Few know that the cows have their own dictionary with W (1 ≤ W ≤ 600) words, each containing no more 25 of the characters 'a'..'z'. Their cowmunication system, based on mooing, is not very accurate; sometimes they hear words that do not make any sense. For instance, Bessie once received a message that said "browndcodw". As it turns out, the intended message was "browncow" and the two letter "d"s were noise from other parts of the barnyard.

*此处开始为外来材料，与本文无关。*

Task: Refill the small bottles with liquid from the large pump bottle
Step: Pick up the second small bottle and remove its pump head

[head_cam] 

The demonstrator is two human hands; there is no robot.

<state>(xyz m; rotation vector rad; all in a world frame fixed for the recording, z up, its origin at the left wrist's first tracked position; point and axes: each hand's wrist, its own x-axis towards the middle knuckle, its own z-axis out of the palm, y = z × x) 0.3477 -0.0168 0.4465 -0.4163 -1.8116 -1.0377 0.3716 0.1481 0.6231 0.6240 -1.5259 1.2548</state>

The cows want you to help them decipher a received message (also containing only characters in the range 'a'..'z') of length L (2 ≤ L ≤ 300) characters that is a bit garbled. In particular, they know that the message has some extra letters, and they want you to determine the smallest number of letters that must be removed to make the message a sequence of words from the dictionary.

Input

Line 1: Two space-separated integers, respectively: W and L 
Line 2: L characters (followed by a newline, of course): the received message 
Lines 3..W+2: The cows' dictionary, one word per line

Output

Line 1: a single integer that is the smallest number of characters that need to be removed to make the message a sequence of dictionary words.

Sample Input

6 10
browndcodw
cow
milk
white
black
brown
farmer

Sample Output

2

Source

USACO 2007 February Silver

 

近乎裸的区间DP。

预处理出weight[i][j]数组，记录一下这个区间能最少删多少个字母可以成为字典中的单词，其实可以不用枚举区间，枚举开头即可。

然后直接DP；

下面的代码可以不用记录words。

#include <cstdio>
#include <cstring>
#include <algorithm>

using namespace std;

const int MAXL = 305;

char words[605][30], context[MAXL];
int w, l, weight[MAXL][MAXL], d[MAXL][MAXL], slen[605];

int solve(int L, int R)
{
    if (d[L][R] != -1) return d[L][R];
    d[L][R] = weight[L][R];
    for (int i = L + 1; i <= R; ++i)
        d[L][R] = min(d[L][R], solve(L, i - 1) + solve(i, R));
    return d[L][R];
}

int main()
{
    scanf("%d%d", &w, &l);
    scanf("%s", context);
    for (int i = 0; i < w; ++i) scanf("%s", words[i]), slen[i] = strlen(words[i]);
    memset(d, -1, sizeof(d));
    for (int i = 0; i < l; ++i)
        for (int j = i; j < l; ++j)
            weight[i][j] = j - i + 1;
    for (int i = 0; i < l; ++i)
        for (int k = 0; k < w; ++k)
        {
            int head1, head2;
            for (head1 = i, head2 = 0; head1 < l && head2 < slen[k]; ++head1)
                if (context[head1] == words[k][head2]) head2++;
            if (head2 == slen[k]) weight[i][head1 - 1] = min(weight[i][head1 - 1], head1 - i - slen[k]); 
        }
    printf("%d
", solve(0, l - 1));
    return 0;
}